During summer as many vegetable crops mature, their growth is little affected by growing weeds. Ripening of onions may even be helped by weeds that take nutrients and help onion bulbs to stop growing.
But in the longer scheme of things, weeds that are allowed to grow freely cause two major problems. Firstly they risk setting seed. Each plot has its own specialities, here I find that groundsel is the quickest to flower and then distribute hundreds of new seeds. Just a handful of plants doing that will make extra work for years after. Secondly the roots of perennials such as dandelions, bindweed, couch grass and buttercup will grow stronger if their roots are fed by leaves that are given free rein.

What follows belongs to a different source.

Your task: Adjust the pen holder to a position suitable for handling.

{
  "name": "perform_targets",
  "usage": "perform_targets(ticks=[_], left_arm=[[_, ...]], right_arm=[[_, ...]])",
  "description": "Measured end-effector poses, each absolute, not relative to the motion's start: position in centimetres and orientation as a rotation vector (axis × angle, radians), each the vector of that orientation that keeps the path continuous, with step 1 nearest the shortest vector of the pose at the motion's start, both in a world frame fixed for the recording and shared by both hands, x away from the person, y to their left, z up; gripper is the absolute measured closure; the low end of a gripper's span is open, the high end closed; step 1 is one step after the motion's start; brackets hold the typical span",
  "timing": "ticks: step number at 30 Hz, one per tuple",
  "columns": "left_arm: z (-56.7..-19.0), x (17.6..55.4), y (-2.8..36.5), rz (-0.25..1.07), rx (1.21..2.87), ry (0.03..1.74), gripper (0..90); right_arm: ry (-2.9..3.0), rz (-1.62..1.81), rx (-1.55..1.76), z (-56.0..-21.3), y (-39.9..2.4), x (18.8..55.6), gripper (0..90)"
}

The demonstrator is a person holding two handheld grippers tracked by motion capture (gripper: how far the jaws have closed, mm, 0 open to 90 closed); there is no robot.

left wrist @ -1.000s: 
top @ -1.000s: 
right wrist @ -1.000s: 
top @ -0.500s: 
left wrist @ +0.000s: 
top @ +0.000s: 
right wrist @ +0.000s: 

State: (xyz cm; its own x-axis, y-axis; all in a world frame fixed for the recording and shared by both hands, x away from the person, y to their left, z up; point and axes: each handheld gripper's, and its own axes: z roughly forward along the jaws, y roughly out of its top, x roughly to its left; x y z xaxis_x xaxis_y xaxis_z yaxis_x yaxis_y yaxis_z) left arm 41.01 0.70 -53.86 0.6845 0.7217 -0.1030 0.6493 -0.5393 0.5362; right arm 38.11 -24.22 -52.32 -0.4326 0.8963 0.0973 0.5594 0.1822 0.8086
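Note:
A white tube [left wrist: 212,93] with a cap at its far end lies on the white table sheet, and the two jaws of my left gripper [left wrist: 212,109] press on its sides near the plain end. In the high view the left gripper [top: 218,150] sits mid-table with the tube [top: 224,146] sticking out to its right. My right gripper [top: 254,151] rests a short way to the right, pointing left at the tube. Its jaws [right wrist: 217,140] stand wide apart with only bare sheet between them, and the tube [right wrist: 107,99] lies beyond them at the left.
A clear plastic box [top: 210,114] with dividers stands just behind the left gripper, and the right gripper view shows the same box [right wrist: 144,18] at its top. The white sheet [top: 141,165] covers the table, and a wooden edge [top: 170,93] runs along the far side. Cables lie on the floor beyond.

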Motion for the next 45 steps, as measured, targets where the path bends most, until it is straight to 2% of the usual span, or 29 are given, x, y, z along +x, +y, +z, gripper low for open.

So I really recommend that you keep on top of weeds at all times. At the moment I go hunting for them amongst squash, asparagus, climbing beans, beetroot and parsnips, which are all in full growth themselves and look clean. It doesn’t take long to have a look and pull out the odd weed… also I am pulling out any odd grasses that pop up in pathways, thanks to the wet weather.

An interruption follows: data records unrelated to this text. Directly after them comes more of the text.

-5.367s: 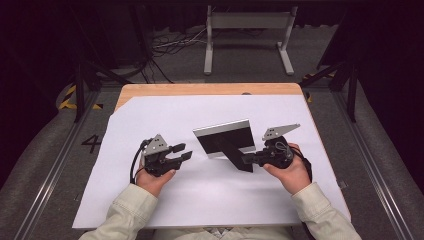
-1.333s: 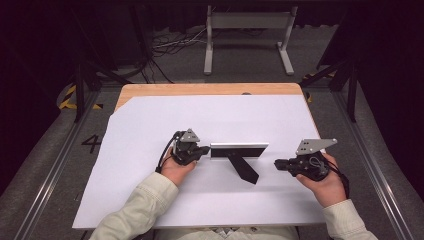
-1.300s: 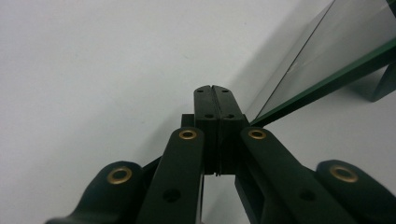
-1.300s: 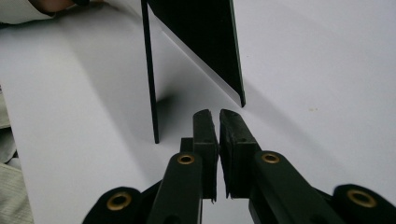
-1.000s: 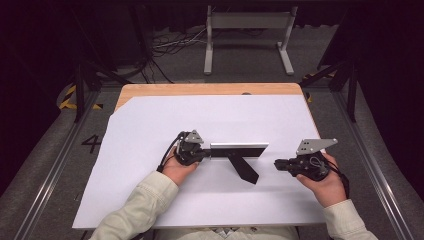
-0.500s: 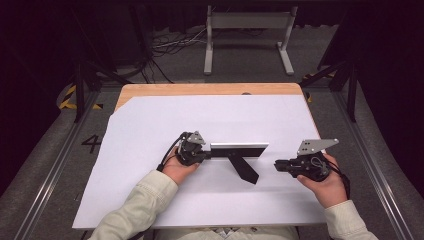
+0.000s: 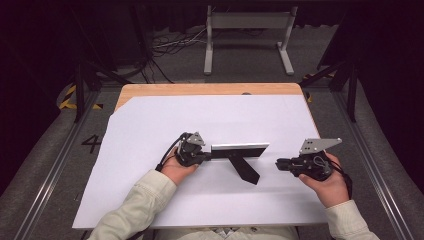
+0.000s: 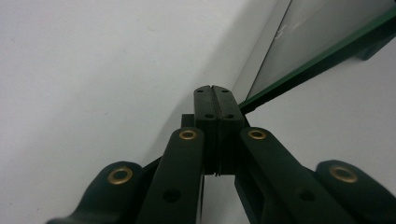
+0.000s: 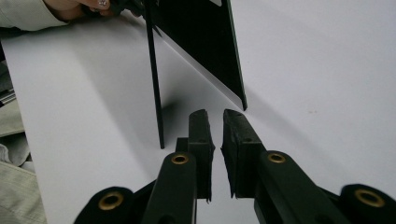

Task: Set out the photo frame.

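In the high view, the picture frame [image 7: 239, 150] stands upright on its black rear strut [image 7: 244, 169] at centre frame, on the white sheet [image 7: 150, 120] covering the table [image 7: 200, 89]. Your left gripper [image 7: 204, 156] sits just left of the frame; its jaws are pressed together at the frame's left end, but the left gripper view [image 8: 215, 109] does not confirm whether the frame's edge [image 8: 322, 53] is pinched between them. Your right gripper [image 7: 281, 163] lies at centre right, apart from the frame, jaws pointing toward it. In the right gripper view, those jaws [image 9: 215, 128] stand slightly parted and hold nothing, with the frame's dark back [image 9: 201, 37] in the upper centre.
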The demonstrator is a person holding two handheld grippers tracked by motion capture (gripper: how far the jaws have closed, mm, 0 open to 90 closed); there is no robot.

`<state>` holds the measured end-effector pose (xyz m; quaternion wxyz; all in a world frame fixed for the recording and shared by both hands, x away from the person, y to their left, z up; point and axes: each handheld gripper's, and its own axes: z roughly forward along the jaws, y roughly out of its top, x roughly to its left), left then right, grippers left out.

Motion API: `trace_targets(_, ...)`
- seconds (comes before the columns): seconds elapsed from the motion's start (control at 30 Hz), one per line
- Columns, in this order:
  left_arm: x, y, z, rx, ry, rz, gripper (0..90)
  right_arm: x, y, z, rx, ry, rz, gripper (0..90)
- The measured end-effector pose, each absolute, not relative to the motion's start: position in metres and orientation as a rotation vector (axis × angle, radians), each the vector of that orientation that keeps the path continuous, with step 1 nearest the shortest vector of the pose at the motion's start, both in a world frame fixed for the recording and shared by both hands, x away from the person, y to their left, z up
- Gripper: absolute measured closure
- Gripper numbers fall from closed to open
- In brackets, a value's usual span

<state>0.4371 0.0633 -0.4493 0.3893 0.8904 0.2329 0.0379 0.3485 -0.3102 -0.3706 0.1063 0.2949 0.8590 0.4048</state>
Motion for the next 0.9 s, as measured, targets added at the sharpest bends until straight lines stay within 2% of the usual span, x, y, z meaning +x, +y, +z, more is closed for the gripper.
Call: trace_targets(0.9,0.409,0.043,-0.442,2.403,0.331,0.091,90.0,0.344,-0.325,-0.357,0.901,2.461,1.234,79.7)
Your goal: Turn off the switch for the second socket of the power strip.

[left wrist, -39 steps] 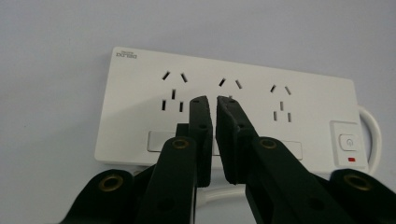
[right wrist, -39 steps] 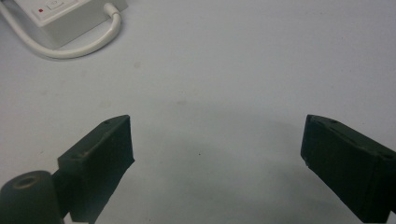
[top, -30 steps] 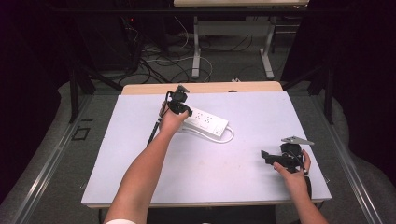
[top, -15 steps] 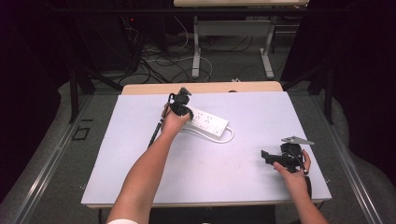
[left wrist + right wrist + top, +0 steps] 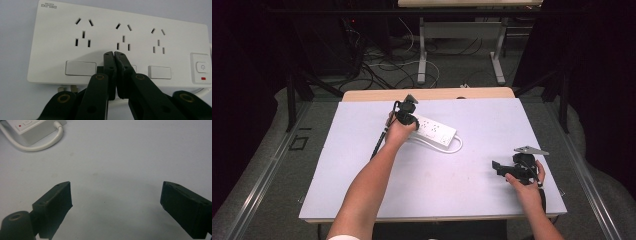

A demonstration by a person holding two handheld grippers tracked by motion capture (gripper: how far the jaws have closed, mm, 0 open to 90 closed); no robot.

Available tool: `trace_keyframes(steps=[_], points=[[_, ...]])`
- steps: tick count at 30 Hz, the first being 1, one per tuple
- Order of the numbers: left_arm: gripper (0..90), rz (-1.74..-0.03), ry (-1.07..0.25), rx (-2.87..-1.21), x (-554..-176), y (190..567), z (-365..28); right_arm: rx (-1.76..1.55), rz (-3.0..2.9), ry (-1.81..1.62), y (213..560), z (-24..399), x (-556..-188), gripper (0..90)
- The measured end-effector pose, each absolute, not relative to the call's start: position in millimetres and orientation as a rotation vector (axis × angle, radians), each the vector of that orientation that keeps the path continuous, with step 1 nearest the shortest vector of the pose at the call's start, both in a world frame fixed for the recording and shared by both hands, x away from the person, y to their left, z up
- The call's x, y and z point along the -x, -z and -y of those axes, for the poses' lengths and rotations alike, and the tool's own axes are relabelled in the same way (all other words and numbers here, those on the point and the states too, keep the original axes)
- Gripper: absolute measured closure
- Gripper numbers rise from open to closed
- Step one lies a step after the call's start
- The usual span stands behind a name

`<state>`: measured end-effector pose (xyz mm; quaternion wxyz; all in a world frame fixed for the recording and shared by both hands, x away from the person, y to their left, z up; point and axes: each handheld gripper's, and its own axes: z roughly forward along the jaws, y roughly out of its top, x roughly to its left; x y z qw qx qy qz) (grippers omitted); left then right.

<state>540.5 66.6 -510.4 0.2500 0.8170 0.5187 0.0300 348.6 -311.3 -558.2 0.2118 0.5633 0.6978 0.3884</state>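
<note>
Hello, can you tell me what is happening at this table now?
A person works on a white power strip with two hand-held grippers. The left gripper, jaws shut, points at the strip's middle switch, beside the other rocker switches. The right gripper waits open over the table, away from the strip.

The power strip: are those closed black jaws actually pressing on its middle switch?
Cannot tell. In the left gripper view the left gripper, jaws shut together, overlaps the power strip at its middle switch; no gap or contact shows plainly.
</note>
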Motion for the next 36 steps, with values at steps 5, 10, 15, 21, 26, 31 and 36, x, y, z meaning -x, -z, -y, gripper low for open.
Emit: trace_keyframes(steps=[5,10,15,21,26,31,36], points=[[89.0,-1.401,-0.094,-2.238,-540.4,510.0,-66.7,-1.555,-1.943,-1.076,558.0,311.1,-348.7,9.8],[88.8,-1.388,-0.110,-2.250,-539.5,509.9,-65.6,-1.555,-1.943,-1.076,557.9,311.0,-348.6,9.8],[88.9,-1.385,-0.112,-2.254,-539.1,509.9,-65.7,-1.562,-1.940,-1.077,557.4,310.6,-348.1,9.8],[88.7,-1.379,-0.121,-2.248,-538.3,510.5,-65.4,-1.566,-1.940,-1.080,557.0,310.1,-348.0,9.8],[88.7,-1.375,-0.116,-2.225,-537.4,512.2,-67.8,-1.556,-1.942,-1.079,557.3,310.5,-348.3,9.8],[90.0,-1.370,-0.133,-2.234,-536.5,514.2,-68.0,-1.564,-1.940,-1.079,557.1,309.7,-348.2,9.8],[90.0,-1.373,-0.122,-2.225,-536.9,514.4,-69.2,-1.562,-1.940,-1.078,557.1,310.0,-348.4,9.8]])
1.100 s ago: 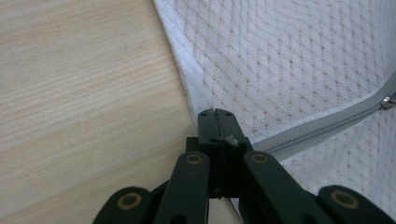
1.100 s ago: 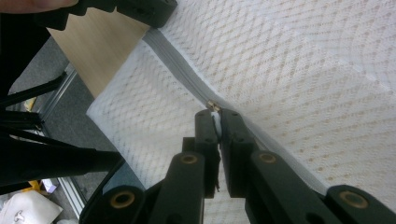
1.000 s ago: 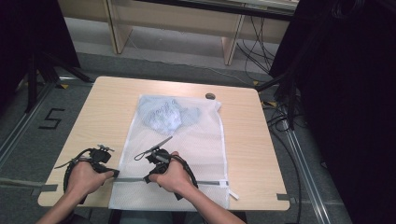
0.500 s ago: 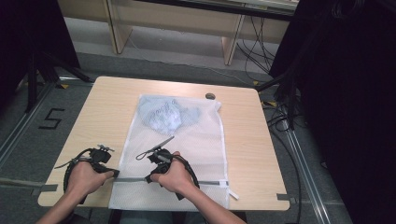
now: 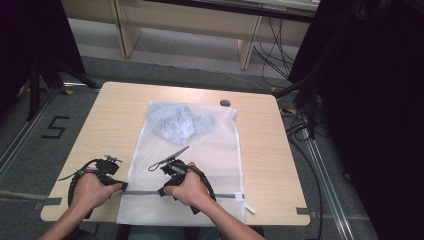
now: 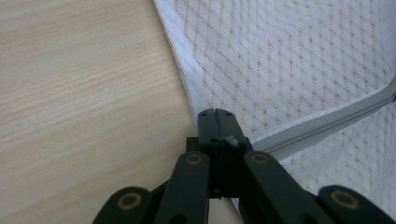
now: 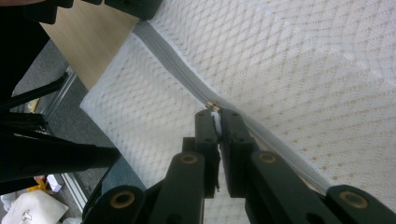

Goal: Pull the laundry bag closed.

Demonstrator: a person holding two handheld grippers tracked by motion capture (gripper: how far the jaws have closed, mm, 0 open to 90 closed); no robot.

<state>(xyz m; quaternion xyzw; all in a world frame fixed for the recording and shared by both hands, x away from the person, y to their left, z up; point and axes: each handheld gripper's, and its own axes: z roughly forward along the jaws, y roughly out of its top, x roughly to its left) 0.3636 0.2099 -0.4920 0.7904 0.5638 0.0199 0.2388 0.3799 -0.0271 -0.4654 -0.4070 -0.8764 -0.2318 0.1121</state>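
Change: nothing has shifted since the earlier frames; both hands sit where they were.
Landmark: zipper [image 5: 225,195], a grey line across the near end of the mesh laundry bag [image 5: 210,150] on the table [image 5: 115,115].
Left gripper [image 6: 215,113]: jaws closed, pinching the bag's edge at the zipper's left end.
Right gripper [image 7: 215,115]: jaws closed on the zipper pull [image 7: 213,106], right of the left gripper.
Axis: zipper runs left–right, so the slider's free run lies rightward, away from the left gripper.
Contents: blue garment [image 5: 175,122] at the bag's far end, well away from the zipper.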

I have recently removed a piece of carpet from one of my beds. The patch has been covered for about twelve months maybe more and is clear of weeds except for bindweed roots running along the surface. I had to cover some of my plot because it really was too much to manage alone in the beginning.
I intend to cover with compost/manure and experiment with the “no-dig” method but will I need to removed the bindweed roots first?
Yes they do need removing because they are still alive. However, twelve months of no light has weakened them and brought them closer to the surface so removal is easier; I use a trowel to loosen the soil a bit and follow any downward roots to be as thorough as possible, before spreading compost or manure.